Un altro degli elementi distintivi di Death’s Gambit, per altro, è proprio il sistema di talenti e abilità. I primi possono essere sbloccati, seguendo i tre rami di uno skill tree, spendendo i punti che si guadagnano sconfiggendo i minacciosi guardiani alla fine di ogni area di gioco. Le abilità, legate all’arma equipaggiata, sono invece mosse da attivare in battaglia, utilizzando l’Energia dell’Anima: questa si accumula colpendo avversari, uccidendoli, o eseguendo azioni particolari legate alla propria classe. Diversamente da Dark Souls e affini, infatti, la scelta della classe è piuttosto determinante, e tende ad orientare in maniera molto evidente le strategie del giocatore.

Al netto dei problemi di bilanciamento descritti poco sopra, la formula di Death’s Gambit risulta globalmente efficace. Il gioco funziona e incuriosisce, anche grazie alla sua capacità di riservare diverse sorprese. Che siano le confuse visioni di Serun dopo l’ennesima dipartita, oppure un imprevisto viaggio nel regno dei defunti, o ancora la presenza di un’area che sembra uscita da un racconto di science-fiction, nelle dieci ore necessarie al completamento dell’avventura il giocatore rimarrà costantemente incuriosito. Se non altro dalla prospettiva di capire quale sia quell’inganno mortifero che dà il nome alla produzione.

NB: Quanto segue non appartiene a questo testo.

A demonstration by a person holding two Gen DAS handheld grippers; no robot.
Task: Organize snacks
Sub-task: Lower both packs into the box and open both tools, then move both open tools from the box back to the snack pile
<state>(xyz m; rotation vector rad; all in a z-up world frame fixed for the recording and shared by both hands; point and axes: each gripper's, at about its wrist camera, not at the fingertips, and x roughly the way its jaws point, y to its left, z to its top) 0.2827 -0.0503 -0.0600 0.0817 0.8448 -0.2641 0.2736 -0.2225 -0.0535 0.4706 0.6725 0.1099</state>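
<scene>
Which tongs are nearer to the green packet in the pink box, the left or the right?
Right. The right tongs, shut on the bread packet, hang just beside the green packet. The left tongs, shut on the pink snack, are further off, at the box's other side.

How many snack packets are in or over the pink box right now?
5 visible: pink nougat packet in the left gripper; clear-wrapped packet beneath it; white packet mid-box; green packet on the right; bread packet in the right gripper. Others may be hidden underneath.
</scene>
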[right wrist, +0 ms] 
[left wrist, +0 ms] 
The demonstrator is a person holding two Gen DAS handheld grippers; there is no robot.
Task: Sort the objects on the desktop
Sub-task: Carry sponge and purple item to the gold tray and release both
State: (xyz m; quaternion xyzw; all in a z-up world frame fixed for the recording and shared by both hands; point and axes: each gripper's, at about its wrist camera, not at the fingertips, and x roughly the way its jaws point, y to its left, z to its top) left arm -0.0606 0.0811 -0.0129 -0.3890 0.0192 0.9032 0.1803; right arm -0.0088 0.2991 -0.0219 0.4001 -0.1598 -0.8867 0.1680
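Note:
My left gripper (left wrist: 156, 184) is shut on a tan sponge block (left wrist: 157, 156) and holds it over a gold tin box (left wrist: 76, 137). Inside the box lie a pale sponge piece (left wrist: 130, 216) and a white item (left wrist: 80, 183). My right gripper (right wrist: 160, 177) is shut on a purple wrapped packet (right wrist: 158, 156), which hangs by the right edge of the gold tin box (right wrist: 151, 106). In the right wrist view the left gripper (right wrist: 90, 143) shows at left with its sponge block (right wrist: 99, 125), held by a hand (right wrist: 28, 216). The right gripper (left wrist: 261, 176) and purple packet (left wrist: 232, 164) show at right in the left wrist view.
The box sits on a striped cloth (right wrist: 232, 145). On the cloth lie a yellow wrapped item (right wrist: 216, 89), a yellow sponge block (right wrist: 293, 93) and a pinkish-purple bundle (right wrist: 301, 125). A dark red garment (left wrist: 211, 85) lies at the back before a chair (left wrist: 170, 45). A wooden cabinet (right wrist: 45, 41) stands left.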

Bisogna però registrare molte oscillazioni qualitative, assieme ad una serie di idee sfruttate in maniera davvero superficiale. Guardando il comparto tecnico, ad esempio, si notano facilmente molti elementi realizzati in maniera spartana e superficiale, che di tanto in tanto rovinano il colpo d’occhio. Le inquadrature con cui il gioco ci accoglie lasciano immaginare che un mondo fantastico e meraviglioso si estenda davanti al protagonista, ma in verità non sono molte le zone ben caratterizzate. Stessa cosa si può dire per i nemici: in certi casi si incappa in avversari dotati di animazioni davvero elementari, che si muovono come scomposte marionette 2D: un vero peccato, dal momento che questo influenza negativamente anche la qualità degli scontri con queste creature.

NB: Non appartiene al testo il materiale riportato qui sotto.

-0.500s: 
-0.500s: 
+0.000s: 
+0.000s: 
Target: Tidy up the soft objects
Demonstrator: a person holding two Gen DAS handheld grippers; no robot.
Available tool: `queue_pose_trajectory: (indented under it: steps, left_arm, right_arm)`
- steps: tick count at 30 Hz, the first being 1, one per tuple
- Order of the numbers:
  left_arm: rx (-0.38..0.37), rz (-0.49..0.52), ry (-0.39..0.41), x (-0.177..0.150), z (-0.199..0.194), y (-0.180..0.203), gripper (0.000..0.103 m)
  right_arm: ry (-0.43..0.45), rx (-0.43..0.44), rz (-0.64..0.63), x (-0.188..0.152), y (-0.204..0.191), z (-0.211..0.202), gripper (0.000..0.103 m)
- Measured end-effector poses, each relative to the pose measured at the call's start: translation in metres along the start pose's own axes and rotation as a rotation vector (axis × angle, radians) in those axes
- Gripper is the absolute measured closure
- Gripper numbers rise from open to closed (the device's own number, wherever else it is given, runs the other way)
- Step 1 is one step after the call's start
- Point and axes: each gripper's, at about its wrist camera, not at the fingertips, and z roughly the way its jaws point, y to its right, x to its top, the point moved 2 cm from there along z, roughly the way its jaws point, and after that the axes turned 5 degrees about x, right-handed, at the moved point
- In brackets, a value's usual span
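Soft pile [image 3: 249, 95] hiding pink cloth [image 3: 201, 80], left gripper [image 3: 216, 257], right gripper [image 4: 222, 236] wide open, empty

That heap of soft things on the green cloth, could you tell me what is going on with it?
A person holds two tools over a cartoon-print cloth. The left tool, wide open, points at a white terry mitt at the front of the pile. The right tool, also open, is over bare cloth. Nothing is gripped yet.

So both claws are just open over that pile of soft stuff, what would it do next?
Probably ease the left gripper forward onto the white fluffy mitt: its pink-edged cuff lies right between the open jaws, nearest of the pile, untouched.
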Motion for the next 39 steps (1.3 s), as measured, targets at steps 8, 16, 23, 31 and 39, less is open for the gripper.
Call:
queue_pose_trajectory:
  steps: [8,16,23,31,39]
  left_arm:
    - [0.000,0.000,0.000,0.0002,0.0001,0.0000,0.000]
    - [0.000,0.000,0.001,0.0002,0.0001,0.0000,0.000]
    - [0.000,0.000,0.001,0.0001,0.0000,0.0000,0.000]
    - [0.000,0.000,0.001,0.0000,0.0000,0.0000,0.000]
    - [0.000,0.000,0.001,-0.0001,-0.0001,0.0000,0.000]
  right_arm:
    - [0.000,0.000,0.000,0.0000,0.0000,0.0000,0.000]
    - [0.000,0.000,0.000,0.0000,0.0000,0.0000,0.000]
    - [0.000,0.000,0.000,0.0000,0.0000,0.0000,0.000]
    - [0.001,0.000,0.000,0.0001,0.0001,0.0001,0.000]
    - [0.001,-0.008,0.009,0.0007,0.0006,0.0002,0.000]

C’è inoltre da dire che la struttura della mappa non è particolarmente complessa (ben lontana da quella del già citato Salt & Sanctuary), e che pure le routine di certi boss lasciano a desiderare: proprio gli scontri meno tradizionali, che prevedono interazioni con l’ambiente di gioco o integrano moderati elementi platform, sono quelli più ispirati e stimolanti. Dispiace, inoltre, che Death’s Gambit non sfrutti fino in fondo alcune idee molto riuscite, che compaiono come semplici orpelli e non come soluzioni caratterizzanti. La presenza di una cavalcatura, ad esempio, lasciava sognare qualche scontro diverso dal solito, e invece funziona solamente come un sistema per spostarsi velocemente fra le varie zone del regno, connesse da un tunnel sotterraneo che corre lungo tutta la mappa. In un paio di occasioni è inoltre possibile esplorare degli ambienti interni. Uno stratagemma del genere avrebbe dato molta profondità all’avanzamento e garantito anche una maggiore varietà, mentre resta un’idea gettata nel calderone quasi per sbaglio, senza che possa fare la differenza. L’avventura di Death’s Gambit, insomma, resta fin troppo regolare, consueta, e pure con qualche inciampo di troppo in termini di ispirazione, bilanciamento e colpo d’occhio. La proposta di White Rabbit si concretizza in un titolo intrigante ma senza eccellenze, se non quella della colonna sonora, composta da avvolgenti sonorità ispirate ai grandi giochi di ruolo degli anni ’90, a tratti persino maestosa anche se non proprio traboccante di brani.